Cathie Wood afirma que o excesso de mão-de-obra impulsionado por IA e a pressão salarial mais fraca poderiam permitir que o Fed corte as taxas sem desencadear uma recessão.
O aumento do desemprego juvenil e a duração mais longa do desemprego indicam uma rotatividade mais lenta, aliviando a inflação e reduzindo a necessidade de aperto na política.
Wood espera retornos mais fortes nos EUA, um dólar mais firme e desinflação em 2026, beneficiando ativos de longo prazo e sensíveis às taxas.
Cathie Wood delineou uma perspetiva otimista para 2026 durante declarações recentes, apontando para mudanças nas tendências de trabalho e efeitos das políticas. Ao falar sobre as condições económicas dos EUA, a fundadora da ARK Invest afirmou que a perspetiva centra-se em retornos domésticos mais fortes, alívio da inflação e queda das taxas de juro. Ela relacionou essas expectativas aos dados de emprego, à força da moeda e à adoção de inteligência artificial.
Wood afirmou que as condições de trabalho apoiam um cenário onde as taxas caem sem uma recessão. Ela destacou o aumento do desemprego entre os trabalhadores mais jovens. Segundo seus comentários, o desemprego para pessoas entre 16 e 24 anos está próximo de 12%.
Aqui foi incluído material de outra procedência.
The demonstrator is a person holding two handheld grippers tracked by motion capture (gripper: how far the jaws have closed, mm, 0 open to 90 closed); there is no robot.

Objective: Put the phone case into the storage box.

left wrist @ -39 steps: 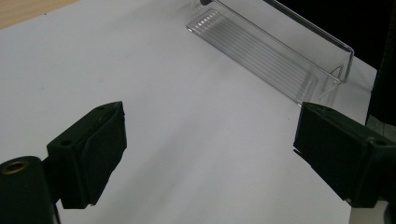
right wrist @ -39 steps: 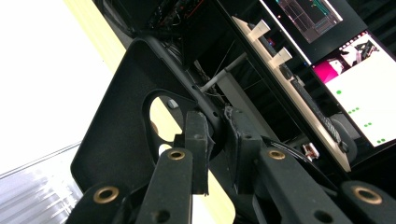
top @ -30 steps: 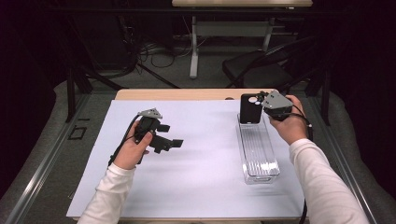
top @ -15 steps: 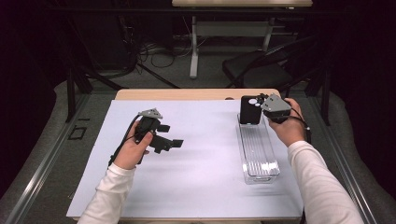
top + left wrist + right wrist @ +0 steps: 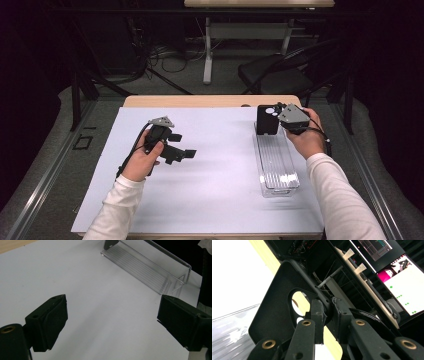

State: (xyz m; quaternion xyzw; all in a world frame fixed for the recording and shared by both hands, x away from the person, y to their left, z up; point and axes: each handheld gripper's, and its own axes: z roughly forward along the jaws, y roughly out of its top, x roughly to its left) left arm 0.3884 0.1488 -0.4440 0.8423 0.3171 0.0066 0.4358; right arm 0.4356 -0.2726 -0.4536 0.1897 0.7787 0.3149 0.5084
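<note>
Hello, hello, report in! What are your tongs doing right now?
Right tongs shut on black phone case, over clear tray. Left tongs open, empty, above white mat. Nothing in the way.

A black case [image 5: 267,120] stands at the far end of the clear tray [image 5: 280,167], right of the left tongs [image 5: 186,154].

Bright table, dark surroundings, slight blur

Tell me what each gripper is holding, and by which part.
The right gripper is clamped on the black phone case, pinching its thin wall at the edge of the camera cutout, at the far end of the clear tray. The left gripper is open, holding nothing.
</note>
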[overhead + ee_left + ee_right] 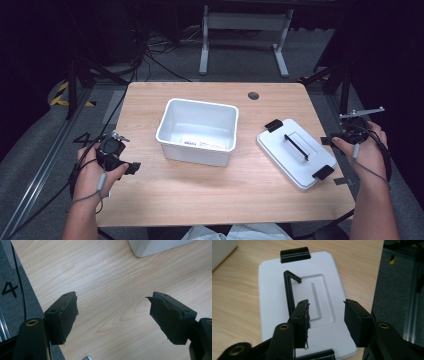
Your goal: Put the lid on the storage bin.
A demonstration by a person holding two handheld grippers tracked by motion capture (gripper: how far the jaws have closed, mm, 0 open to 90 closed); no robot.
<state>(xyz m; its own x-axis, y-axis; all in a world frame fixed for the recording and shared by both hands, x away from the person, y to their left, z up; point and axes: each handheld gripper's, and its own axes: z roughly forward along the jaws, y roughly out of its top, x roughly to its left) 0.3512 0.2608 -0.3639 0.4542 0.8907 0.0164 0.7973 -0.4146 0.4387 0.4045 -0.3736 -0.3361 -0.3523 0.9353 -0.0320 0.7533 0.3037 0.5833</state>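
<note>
We've got the white lid (299,151) flat near the table's (200,195) right edge, well apart from the open bin (197,131) mid-table. Right gripper (325,315) over the lid — jaws parted, empty. Left gripper (113,315) wide open above bare wood at the left edge — grey floor around.

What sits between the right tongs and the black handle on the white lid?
Nothing visible. The right tongs are open just above the flat white plastic lid, with its raised black bar handle just beside one jaw and only bare lid between them.
</note>
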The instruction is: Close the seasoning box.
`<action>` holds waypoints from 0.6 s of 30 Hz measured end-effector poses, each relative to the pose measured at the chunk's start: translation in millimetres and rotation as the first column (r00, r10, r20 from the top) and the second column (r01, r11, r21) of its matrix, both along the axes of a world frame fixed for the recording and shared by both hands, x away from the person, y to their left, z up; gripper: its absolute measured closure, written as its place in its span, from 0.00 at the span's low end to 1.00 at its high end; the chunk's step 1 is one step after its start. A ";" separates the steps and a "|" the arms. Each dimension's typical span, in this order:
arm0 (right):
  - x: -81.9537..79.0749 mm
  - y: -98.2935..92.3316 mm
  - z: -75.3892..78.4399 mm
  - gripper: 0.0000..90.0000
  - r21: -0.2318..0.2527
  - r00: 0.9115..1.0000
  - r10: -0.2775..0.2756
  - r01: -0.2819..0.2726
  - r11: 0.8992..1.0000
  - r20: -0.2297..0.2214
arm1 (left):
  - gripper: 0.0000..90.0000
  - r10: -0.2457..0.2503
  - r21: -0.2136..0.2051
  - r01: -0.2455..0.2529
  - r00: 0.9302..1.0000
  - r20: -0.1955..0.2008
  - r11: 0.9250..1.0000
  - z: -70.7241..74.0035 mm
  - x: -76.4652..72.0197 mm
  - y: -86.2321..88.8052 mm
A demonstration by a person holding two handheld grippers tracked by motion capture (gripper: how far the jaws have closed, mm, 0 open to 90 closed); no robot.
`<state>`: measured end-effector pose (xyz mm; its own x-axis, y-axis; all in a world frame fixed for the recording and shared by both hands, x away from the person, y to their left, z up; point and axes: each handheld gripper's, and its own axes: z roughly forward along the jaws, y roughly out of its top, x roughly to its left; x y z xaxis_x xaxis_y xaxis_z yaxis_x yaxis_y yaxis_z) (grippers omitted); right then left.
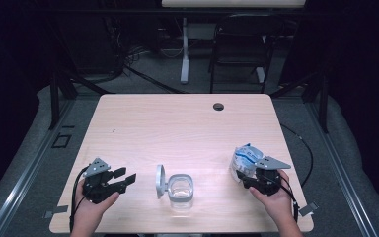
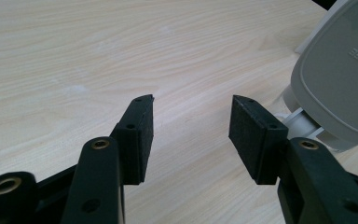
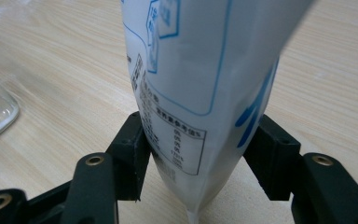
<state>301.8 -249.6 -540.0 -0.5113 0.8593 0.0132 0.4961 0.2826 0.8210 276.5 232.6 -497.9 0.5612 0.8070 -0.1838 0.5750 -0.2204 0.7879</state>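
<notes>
Right gripper view: right hand-held gripper clamps the white pouch. Left hand-held gripper gapes empty beside the grey lid. Glass jar on the counter stands open, apparently unfilled; pouring remains.

The high view looked down and forward from above the person's side, taking in the whole worktop from well back. The left gripper view sat low and close, facing the grey lid, also seen from above. The right gripper view pressed close to the bag, likewise shared.
</notes>
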 end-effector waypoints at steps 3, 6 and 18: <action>-0.8 0.7 -0.2 0.48 -0.005 1.000 -0.005 0.005 1.000 0.002 | 0.56 0.002 -0.001 -0.002 1.000 0.003 1.000 0.3 0.0 0.5; -1.7 0.8 -2.4 0.48 0.007 1.000 -0.012 0.012 1.000 0.014 | 0.56 0.005 -0.004 -0.005 1.000 0.006 1.000 0.7 0.0 1.1; -4.3 4.7 -9.5 0.46 -0.011 0.999 -0.035 0.035 0.999 0.035 | 0.56 0.008 -0.011 -0.008 1.000 0.004 1.000 1.1 0.3 3.6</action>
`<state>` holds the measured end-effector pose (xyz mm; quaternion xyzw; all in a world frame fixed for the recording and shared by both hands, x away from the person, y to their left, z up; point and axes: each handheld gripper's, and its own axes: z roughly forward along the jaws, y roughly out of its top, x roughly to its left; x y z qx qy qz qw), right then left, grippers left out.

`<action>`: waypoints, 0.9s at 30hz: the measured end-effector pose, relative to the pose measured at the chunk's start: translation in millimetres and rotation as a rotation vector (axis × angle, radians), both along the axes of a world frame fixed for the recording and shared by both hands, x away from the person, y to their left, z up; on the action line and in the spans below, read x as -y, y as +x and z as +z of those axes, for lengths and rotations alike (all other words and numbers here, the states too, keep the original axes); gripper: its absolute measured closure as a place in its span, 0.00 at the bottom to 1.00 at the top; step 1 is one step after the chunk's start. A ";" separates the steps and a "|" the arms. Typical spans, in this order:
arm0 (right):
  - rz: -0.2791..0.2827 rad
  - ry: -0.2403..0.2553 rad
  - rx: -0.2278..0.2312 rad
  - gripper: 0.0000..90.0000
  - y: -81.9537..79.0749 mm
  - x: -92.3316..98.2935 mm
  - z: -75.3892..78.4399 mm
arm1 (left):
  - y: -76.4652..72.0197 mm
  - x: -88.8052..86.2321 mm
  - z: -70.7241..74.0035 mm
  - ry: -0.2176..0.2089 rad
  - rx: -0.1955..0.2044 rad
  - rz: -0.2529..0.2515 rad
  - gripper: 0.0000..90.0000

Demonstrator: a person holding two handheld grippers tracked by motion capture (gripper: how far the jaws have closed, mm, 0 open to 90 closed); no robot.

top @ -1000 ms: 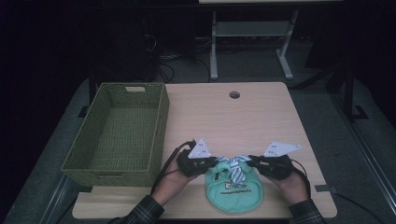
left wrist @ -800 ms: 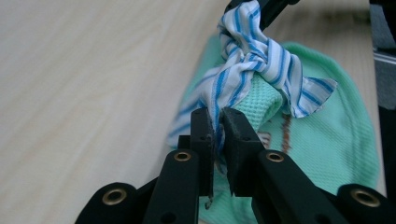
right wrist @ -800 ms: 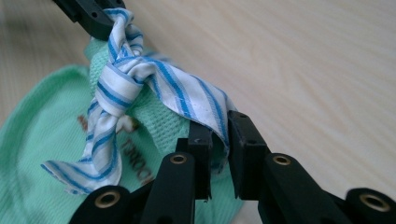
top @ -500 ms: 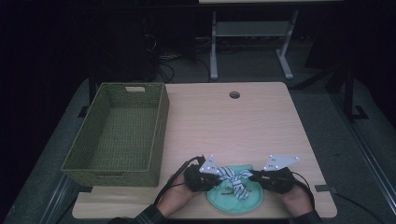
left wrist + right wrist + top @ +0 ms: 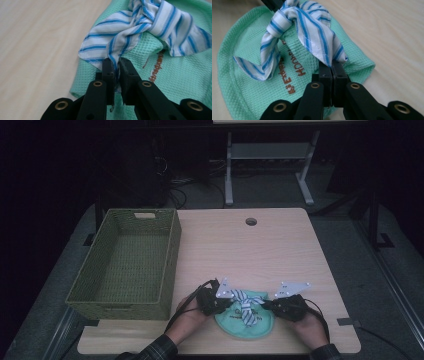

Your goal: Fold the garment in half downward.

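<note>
- Green bib (image 5: 244, 322) flat at near edge of wooden table (image 5: 250, 250), between both hands, right of woven basket (image 5: 125, 265).
- Striped tie (image 5: 287, 22) knotted on top of bib, brown lettering beside it.
- Left gripper (image 5: 116, 65): jaws nearly together, pinching one striped tie end at bib's edge.
- Right gripper (image 5: 331, 67): jaws just closing, now pressed together on other tie end with bib's folded rim.
- Basket well apart from both grippers.

Both grippers black: left gripper (image 5: 220, 304), right gripper (image 5: 274, 306); brass-ringed screws on jaw arms, grey triangular top plates, black cables trailing. Plaid sleeves.
</note>
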<state>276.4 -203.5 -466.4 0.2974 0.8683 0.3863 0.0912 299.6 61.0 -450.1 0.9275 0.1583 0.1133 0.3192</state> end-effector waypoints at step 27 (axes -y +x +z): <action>-0.025 0.123 0.048 0.97 24.1 21.0 44.7 | 21.7 -28.7 42.3 -0.205 -0.078 0.070 1.00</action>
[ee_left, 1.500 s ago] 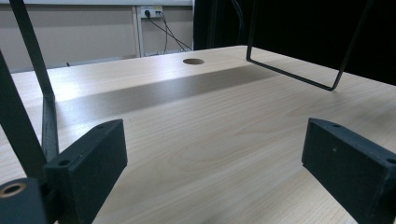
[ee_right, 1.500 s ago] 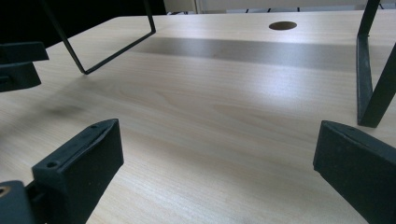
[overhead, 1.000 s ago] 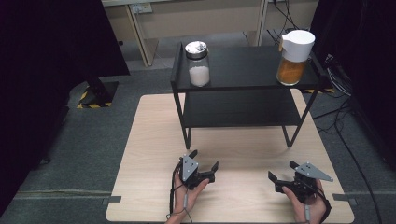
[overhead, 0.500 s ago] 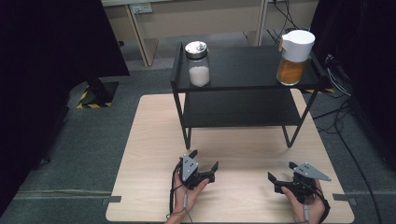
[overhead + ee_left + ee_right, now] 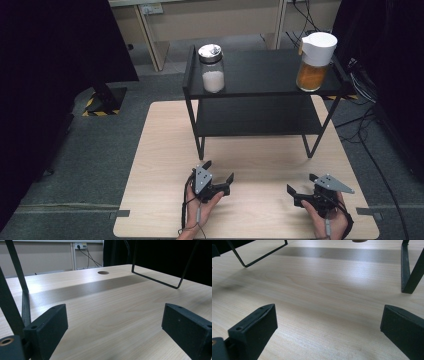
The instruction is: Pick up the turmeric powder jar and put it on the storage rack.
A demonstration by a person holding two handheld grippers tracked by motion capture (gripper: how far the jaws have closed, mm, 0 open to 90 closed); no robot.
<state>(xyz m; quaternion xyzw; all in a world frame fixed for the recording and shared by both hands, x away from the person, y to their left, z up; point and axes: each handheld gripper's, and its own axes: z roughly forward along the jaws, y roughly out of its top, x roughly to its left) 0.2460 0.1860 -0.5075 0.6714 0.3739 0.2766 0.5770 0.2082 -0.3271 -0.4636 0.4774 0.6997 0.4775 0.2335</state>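
Note:
My left gripper [image 5: 219, 171] rests low over the near part of the wooden table [image 5: 160, 150], held in a hand, its jaws wide apart and nothing between them. In the left gripper view the left gripper [image 5: 115, 322] shows bare wood between its fingers [image 5: 50, 325]. My right gripper [image 5: 301, 184] sits near the table's front right, also open and empty. The right gripper view has the right gripper [image 5: 327, 325] over bare wood too. On the black shelf [image 5: 260, 70] stand a glass jar of white powder [image 5: 213, 72] at left and a white-lidded jar of orange powder [image 5: 314, 65] at right.
The shelf's lower tier [image 5: 257, 117] and thin legs [image 5: 200, 145] stand just beyond both grippers. A shelf leg [image 5: 23, 300] rises close by at the left of the left gripper view. A round hole [image 5: 103, 272] is in the tabletop. Cables [image 5: 365, 85] lie on the floor at right.

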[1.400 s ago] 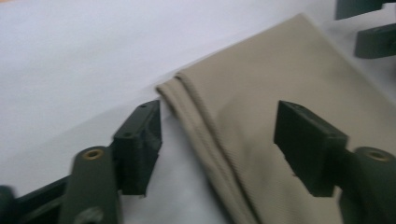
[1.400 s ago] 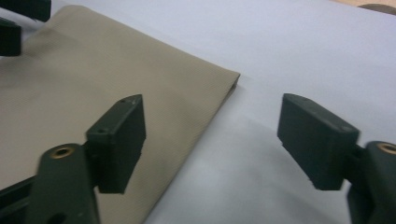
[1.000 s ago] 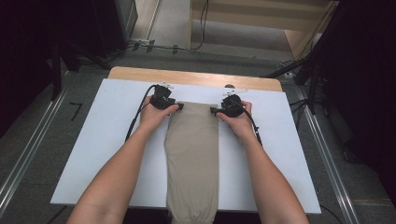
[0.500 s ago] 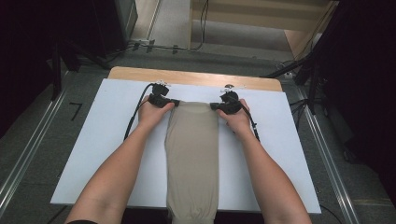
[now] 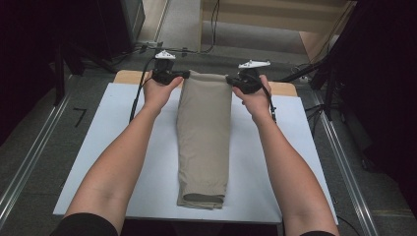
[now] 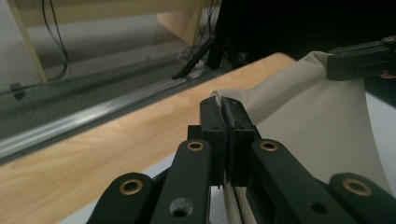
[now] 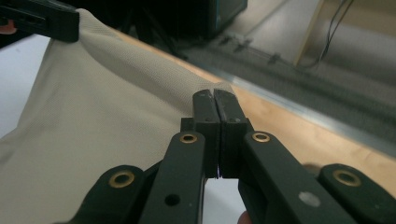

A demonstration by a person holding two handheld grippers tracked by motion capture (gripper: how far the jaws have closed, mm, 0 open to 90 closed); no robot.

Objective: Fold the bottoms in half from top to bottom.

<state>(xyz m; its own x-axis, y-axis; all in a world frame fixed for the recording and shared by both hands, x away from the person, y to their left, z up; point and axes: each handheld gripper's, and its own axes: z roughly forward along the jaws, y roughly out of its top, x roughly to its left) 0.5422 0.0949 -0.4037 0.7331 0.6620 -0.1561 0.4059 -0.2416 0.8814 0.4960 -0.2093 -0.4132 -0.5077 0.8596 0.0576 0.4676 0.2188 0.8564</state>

Notavelmente, ela acrescentou que a duração média do desemprego atualmente é de cerca de 24 meses. Esses números indicam uma rotatividade de trabalho mais lenta. Como resultado, a pressão salarial enfraquece. Wood atribuiu parte dessa tendência à adoção de inteligência artificial.
Ela disse que a IA substitui cada vez mais funções de nível inicial. Portanto, as empresas reduzem contratações na parte inferior da força de trabalho. Essa mudança refreia a inflação. Com menos pressão salarial, o crescimento dos preços desacelera. Consequentemente, o Federal Reserve ganha margem para cortar as taxas sem um aperto agressivo.
Wood também focou na dinâmica cambial. Ela afirmou que o retorno do investimento de capital nos EUA deve aumentar em comparação com os mercados globais. Ela relacionou essa perspetiva à direção atual da política. Segundo Wood, as políticas dos EUA assemelham-se às da era Reagan.
No entanto, ela disse que algumas medidas operam em maior escala. À medida que os retornos aumentam, o fluxo de capital entra nos mercados dos EUA. Esse fluxo, explicou ela, apoia um dólar mais forte. Um dólar mais forte, por sua vez, alivia as pressões inflacionárias.
Portanto, o Federal Reserve pode evitar aumentos bruscos nas taxas durante a expansão económica. Wood afirmou que esse ambiente reduz a necessidade de uma política monetária restritiva. Em vez disso, ela espera que as taxas sigam uma tendência de queda junto com o crescimento.
Wood descreveu o seu cenário base como crescimento aliado à desinflação. Ela também espera uma diminuição das taxas de juro. Juntos, esses elementos formam a sua perspetiva central para 2026. Ela afirmou que a inflação em queda pode tornar-se pronunciada.
Em um momento, ela referiu a possibilidade de taxas de inflação negativas. No entanto, ela vinculou essa visão estritamente à substituição de mão-de-obra e aos ganhos de produtividade. Wood observou que essa combinação historicamente afeta a precificação dos ativos. Ativos de longo prazo tendem a responder fortemente a taxas mais baixas.
As suas observações focaram nas condições macroeconómicas, em vez de investimentos específicos. Ao longo dos seus comentários, Wood enfatizou as tendências de dados em vez de previsões isoladas. Ela relacionou cada expectativa aos números de emprego, à direção da política e às mudanças no mercado de trabalho impulsionadas pela tecnologia.